## Work to be completed
Below this line are records; write out exactly the lines from the one containing "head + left" through the one containing "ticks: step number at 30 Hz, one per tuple", with the pictures left out.
======== Record extracts
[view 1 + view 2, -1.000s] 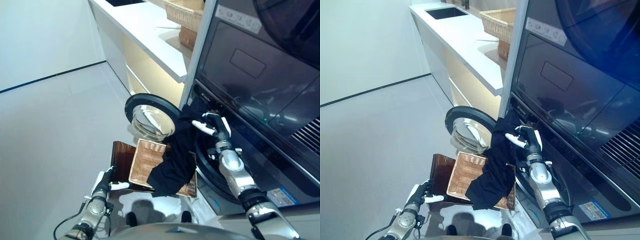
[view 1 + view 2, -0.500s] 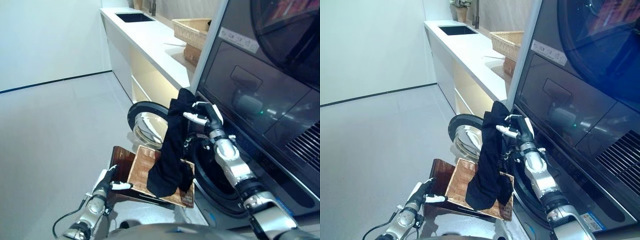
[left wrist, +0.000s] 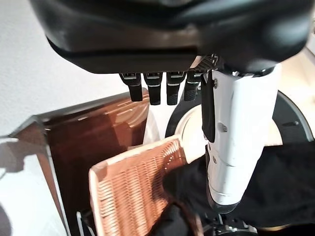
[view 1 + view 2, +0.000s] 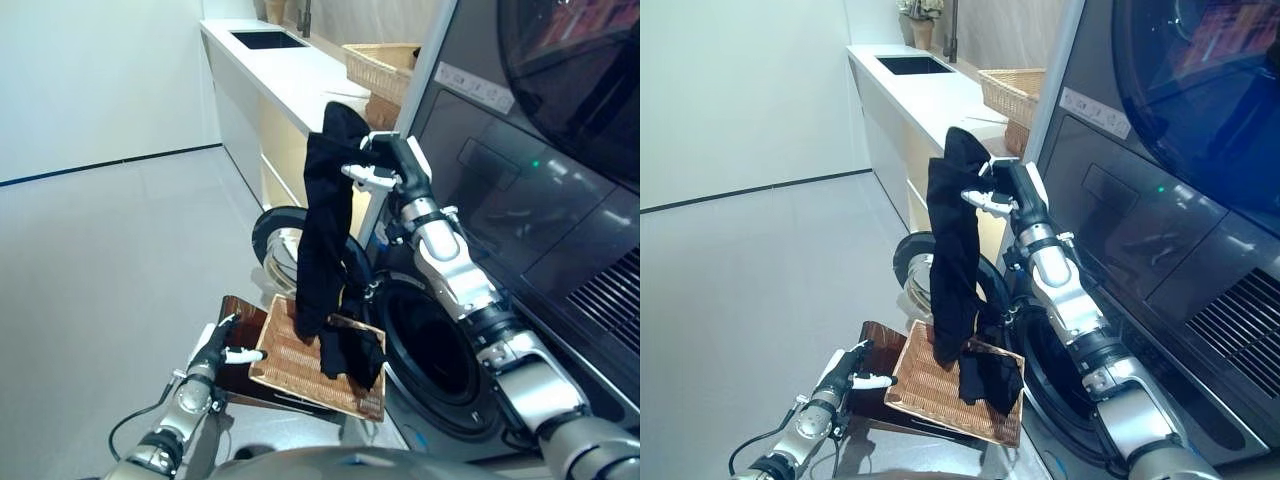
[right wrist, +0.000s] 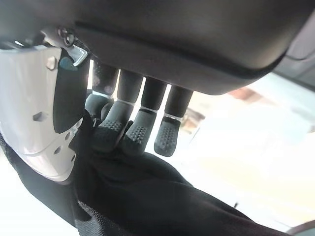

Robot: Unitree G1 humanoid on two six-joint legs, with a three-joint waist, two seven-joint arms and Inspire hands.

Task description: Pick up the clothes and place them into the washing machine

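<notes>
Right robot hand (image 4: 392,165), fingers pinched on the black garment (image 4: 322,230), has risen from drum height to above the washing machine's open drum (image 4: 435,345), so the cloth now hangs nearly clear of the wicker basket (image 4: 300,360), ready for loading; left robot hand (image 4: 220,350) relaxed beside it.

We see a black garment (image 4: 322,225) hanging in a long limp fold, its lower end bunched in the wicker basket (image 4: 292,362) before the washing machine's (image 4: 520,220) open round drum.
</notes>
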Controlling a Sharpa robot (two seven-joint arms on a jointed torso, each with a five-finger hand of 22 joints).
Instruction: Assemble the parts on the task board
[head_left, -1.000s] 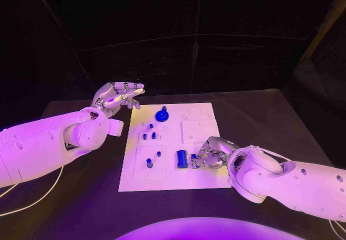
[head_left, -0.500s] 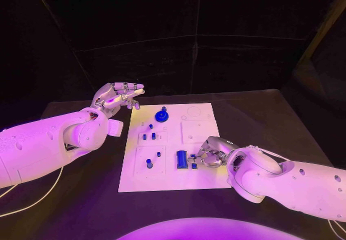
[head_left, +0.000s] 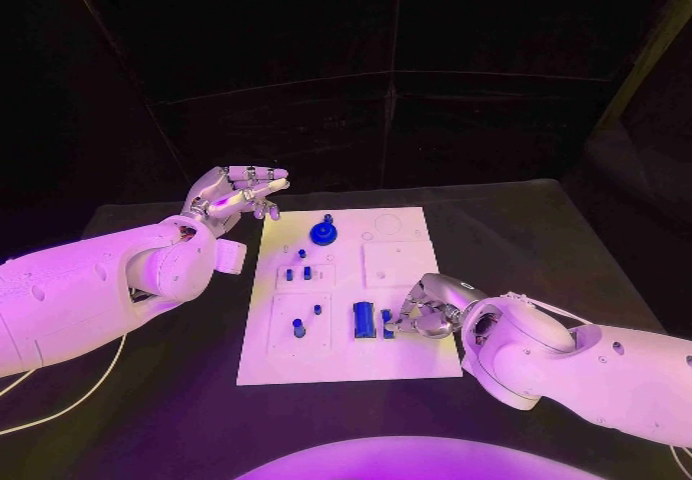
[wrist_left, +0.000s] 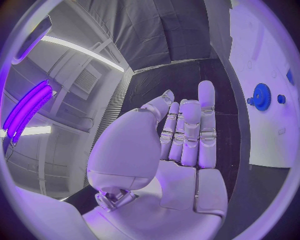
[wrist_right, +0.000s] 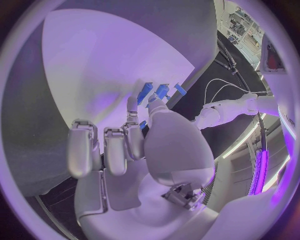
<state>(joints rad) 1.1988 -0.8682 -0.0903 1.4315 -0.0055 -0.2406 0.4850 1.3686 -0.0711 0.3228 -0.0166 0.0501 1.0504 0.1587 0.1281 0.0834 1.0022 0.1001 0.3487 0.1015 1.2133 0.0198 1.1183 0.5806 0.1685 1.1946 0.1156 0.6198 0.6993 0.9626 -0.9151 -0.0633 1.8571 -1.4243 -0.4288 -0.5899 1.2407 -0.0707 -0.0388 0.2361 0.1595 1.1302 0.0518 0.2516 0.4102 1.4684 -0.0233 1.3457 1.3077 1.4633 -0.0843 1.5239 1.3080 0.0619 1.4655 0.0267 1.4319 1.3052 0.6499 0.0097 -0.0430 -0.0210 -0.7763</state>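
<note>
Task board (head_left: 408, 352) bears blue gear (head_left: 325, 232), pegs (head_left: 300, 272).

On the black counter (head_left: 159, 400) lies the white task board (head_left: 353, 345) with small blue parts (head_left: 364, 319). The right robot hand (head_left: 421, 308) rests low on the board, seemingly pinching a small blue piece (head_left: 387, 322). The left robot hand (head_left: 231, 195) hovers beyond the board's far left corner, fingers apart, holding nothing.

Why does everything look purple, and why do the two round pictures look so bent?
Head view: violet light tints the white task board and both arms, while the backdrop stays dark. Left wrist view: a fisheye lens curves the board's edge, and the left hand looms large. Right wrist view: the same bending; the right hand hides part of the small blue parts.
</note>
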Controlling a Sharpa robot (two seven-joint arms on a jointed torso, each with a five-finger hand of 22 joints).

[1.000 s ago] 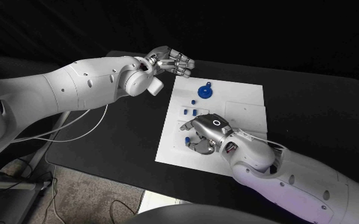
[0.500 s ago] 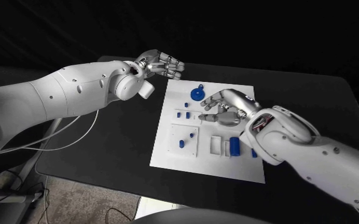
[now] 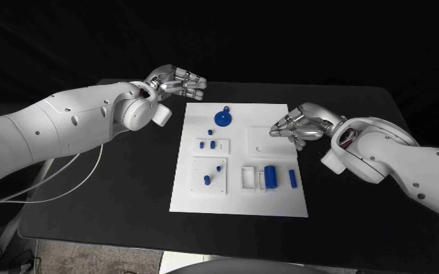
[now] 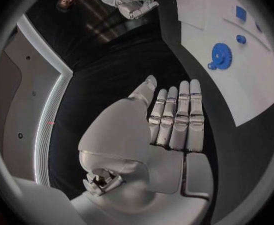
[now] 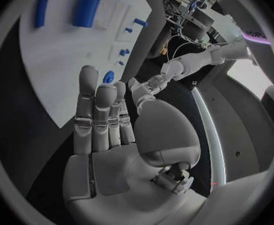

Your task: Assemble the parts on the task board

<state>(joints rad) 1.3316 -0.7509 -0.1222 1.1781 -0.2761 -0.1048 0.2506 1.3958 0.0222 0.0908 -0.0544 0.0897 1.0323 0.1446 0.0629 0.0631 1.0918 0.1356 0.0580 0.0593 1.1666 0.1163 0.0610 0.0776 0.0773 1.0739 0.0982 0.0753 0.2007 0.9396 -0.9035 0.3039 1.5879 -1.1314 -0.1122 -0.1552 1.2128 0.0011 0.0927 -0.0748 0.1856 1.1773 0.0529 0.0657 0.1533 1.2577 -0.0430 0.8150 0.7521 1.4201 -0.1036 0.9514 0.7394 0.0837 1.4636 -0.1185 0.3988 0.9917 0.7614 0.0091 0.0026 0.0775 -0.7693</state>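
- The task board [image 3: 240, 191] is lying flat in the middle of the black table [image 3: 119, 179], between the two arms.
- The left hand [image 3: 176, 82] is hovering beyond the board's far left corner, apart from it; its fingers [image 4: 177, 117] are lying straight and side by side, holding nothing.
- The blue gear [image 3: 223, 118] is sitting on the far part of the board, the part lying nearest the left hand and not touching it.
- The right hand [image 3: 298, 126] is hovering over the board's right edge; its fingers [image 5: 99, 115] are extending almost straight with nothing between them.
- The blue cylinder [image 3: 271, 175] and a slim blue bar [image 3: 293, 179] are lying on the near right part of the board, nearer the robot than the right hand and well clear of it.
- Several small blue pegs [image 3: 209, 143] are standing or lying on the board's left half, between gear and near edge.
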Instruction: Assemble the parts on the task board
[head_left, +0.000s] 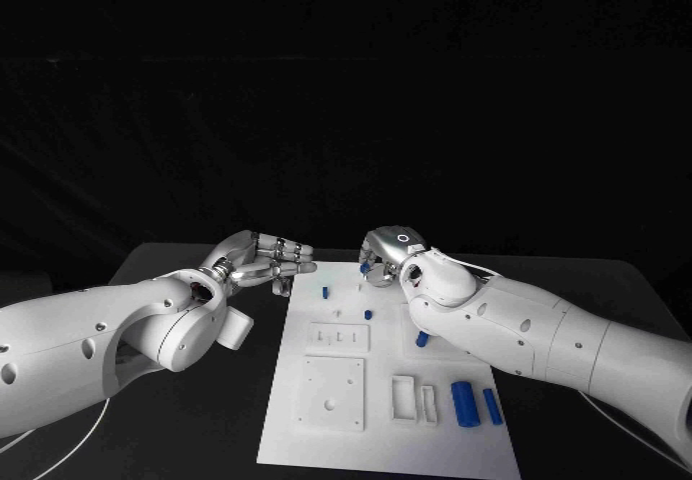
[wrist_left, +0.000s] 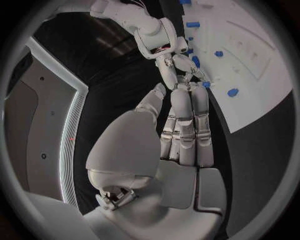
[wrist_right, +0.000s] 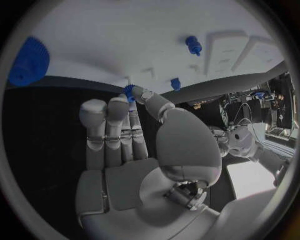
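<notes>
Right wrist view: blue part (wrist_right: 129, 92) at right robot hand (wrist_right: 134, 150) fingertips

You see two glossy white arms with rounded shells, dotted with small dark screw holes; a thin white cable trails under each. Your left hand (head_left: 264, 262) and right hand (head_left: 389, 254) are silver, with segmented metallic fingers; the right one carries a small ringed mark on its back
</notes>
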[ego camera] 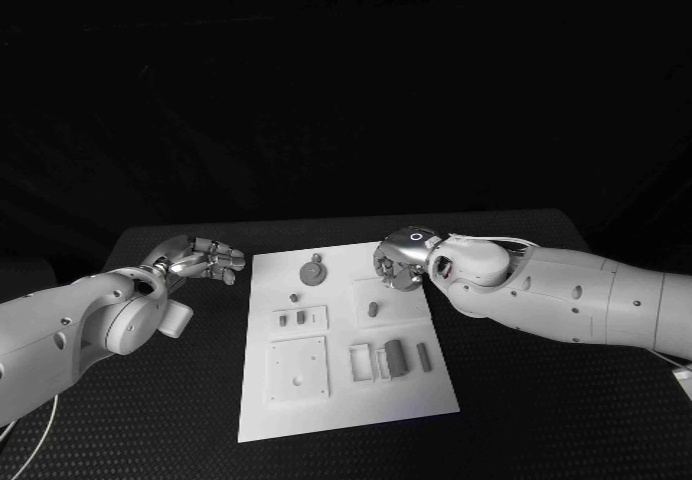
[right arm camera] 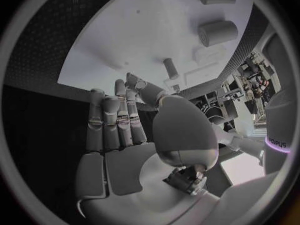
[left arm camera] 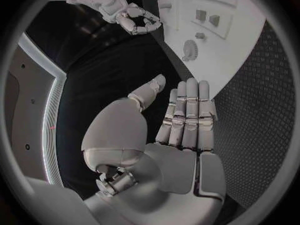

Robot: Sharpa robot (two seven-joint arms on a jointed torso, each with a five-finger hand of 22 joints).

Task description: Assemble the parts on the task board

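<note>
The task board lay flat in the middle of the black table, its small grey parts lying on it, among them a round toothed piece near the far edge; the left hand hung over the table just beside the board's far left corner, its fingers straight and side by side, thumb apart, holding nothing; the right hand hovered above the board's far right part, fingers likewise extended and loosely apart, empty; whether it touched the board could not be told.
</note>
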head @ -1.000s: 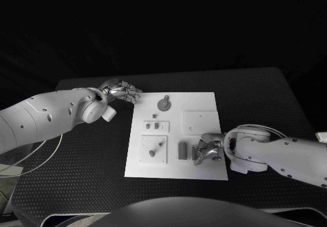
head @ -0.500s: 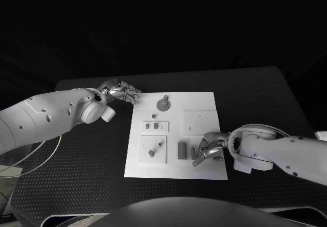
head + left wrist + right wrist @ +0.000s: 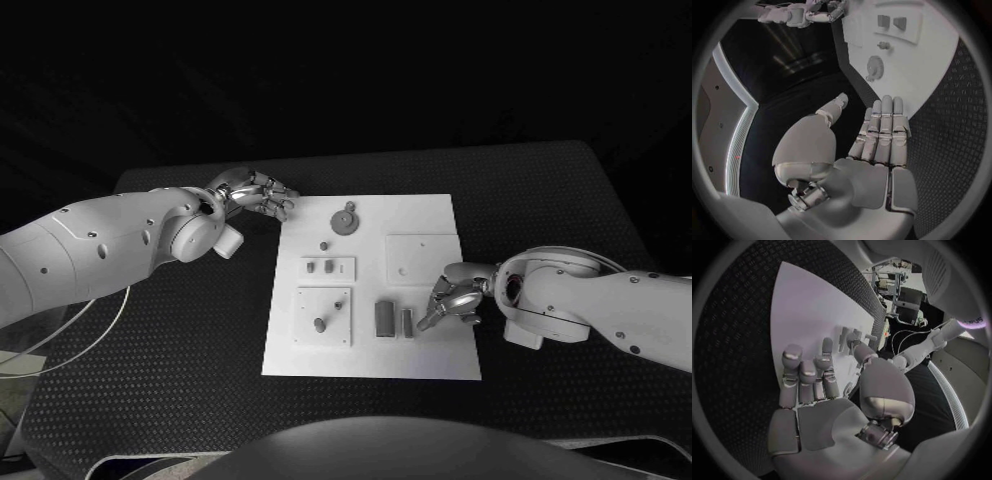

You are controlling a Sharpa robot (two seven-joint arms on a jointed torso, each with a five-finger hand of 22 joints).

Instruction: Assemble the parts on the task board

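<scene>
Task board (image 3: 433, 215): we see a flat white rectangular plate at the middle of the black textured table (image 3: 173, 330).
Parts (image 3: 385, 318): small grey blocks and pegs on its raised squares.
Left hand (image 3: 257, 192): silver, open-fingered, empty, at the board's far corner.
Right hand (image 3: 456, 298): silver, fingers spread, empty, above the board's near edge.

right robot hand (image 3: 454, 300) crowds the task board's (image 3: 433, 215) near-right parts (image 3: 385, 318).
</scene>
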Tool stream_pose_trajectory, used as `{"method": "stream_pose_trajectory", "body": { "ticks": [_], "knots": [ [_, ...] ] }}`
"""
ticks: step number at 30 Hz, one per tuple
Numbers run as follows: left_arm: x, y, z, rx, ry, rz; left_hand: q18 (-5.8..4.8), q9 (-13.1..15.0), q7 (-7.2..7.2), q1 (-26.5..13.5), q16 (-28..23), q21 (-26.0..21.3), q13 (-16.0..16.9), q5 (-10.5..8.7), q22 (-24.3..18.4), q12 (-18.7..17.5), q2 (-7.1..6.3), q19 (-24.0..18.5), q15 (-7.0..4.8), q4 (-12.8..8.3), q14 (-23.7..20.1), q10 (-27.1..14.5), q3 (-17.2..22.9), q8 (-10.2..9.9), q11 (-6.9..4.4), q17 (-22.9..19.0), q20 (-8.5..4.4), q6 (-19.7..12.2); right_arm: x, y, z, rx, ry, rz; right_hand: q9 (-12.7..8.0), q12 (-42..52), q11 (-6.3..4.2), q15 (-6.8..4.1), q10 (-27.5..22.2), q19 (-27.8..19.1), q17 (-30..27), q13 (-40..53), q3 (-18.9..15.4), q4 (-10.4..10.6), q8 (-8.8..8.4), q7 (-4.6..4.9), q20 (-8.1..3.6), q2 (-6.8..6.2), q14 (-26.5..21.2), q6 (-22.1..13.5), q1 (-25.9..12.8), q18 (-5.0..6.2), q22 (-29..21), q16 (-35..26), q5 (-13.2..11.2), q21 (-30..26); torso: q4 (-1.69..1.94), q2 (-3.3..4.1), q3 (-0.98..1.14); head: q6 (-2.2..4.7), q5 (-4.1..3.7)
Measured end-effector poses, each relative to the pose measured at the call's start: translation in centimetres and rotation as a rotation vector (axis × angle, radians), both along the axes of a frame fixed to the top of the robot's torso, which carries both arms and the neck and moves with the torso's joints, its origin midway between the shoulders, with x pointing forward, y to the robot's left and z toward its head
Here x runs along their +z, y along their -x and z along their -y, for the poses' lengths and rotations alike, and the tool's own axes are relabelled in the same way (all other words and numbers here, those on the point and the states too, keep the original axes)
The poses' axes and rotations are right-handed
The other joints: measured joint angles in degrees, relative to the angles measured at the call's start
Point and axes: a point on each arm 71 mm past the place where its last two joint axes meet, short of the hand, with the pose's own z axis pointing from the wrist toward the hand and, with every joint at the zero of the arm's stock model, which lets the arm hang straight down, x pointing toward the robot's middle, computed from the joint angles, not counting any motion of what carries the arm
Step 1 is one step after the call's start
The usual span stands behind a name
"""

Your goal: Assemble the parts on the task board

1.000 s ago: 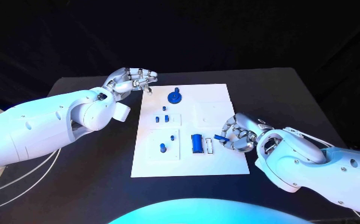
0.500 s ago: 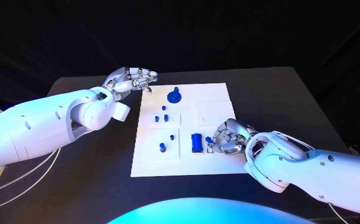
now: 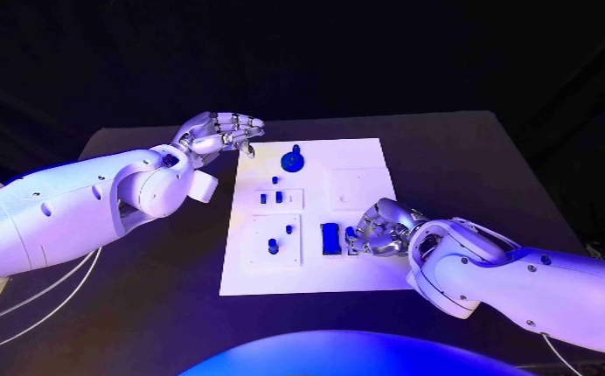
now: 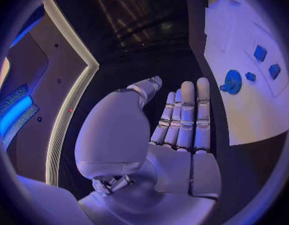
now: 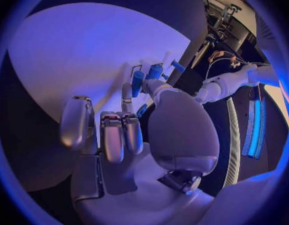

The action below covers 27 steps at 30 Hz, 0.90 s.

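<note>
Matt white task board (image 3: 359,273), glossy plastic arm shells, metallic silver fingers (image 3: 373,219), matt blk table (image 3: 151,297).

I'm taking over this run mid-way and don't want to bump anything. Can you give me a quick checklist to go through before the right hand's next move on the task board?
1. Right hand is over the task board, beside the upright blue block: ok.
2. Right hand holds a small blue part at its fingertips: cannot tell whether the grip is firm.
3. Part lined up with its slot: cannot tell, the fingers hide it.
4. Left hand is at the board's far left corner, away from the right hand: ok.
5. Left hand holds nothing: ok, palm bare in the left wrist view.
6. Round blue part and small blue pegs lie apart from the right hand: ok.
</note>
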Motion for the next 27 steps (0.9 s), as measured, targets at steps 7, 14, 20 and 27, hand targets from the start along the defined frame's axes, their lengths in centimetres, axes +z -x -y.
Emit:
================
## Reply to the task
head + left wrist + right wrist @ +0.000s: 

You are controlling a Sharpa robot (two seven-joint arms on a jointed torso, each with a five-finger hand of 22 joints).

Instruction: Assemble the parts on the task board

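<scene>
Task board (image 3: 433, 215): we see a flat white rectangular plate at the middle of the black textured table (image 3: 173, 330).
Parts (image 3: 385, 318): small grey blocks and pegs on its raised squares.
Left hand (image 3: 257, 192): silver, open-fingered, empty, at the board's far corner.
Right hand (image 3: 456, 298): silver, fingers spread, empty, above the board's near edge.

right robot hand (image 3: 454, 300) crowds the task board's (image 3: 433, 215) near-right parts (image 3: 385, 318).
</scene>
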Tool stream_pose_trajectory, used as `{"method": "stream_pose_trajectory", "body": { "ticks": [_], "knots": [ [_, ...] ] }}`
"""
ticks: step number at 30 Hz, one per tuple

There's no more to this exercise.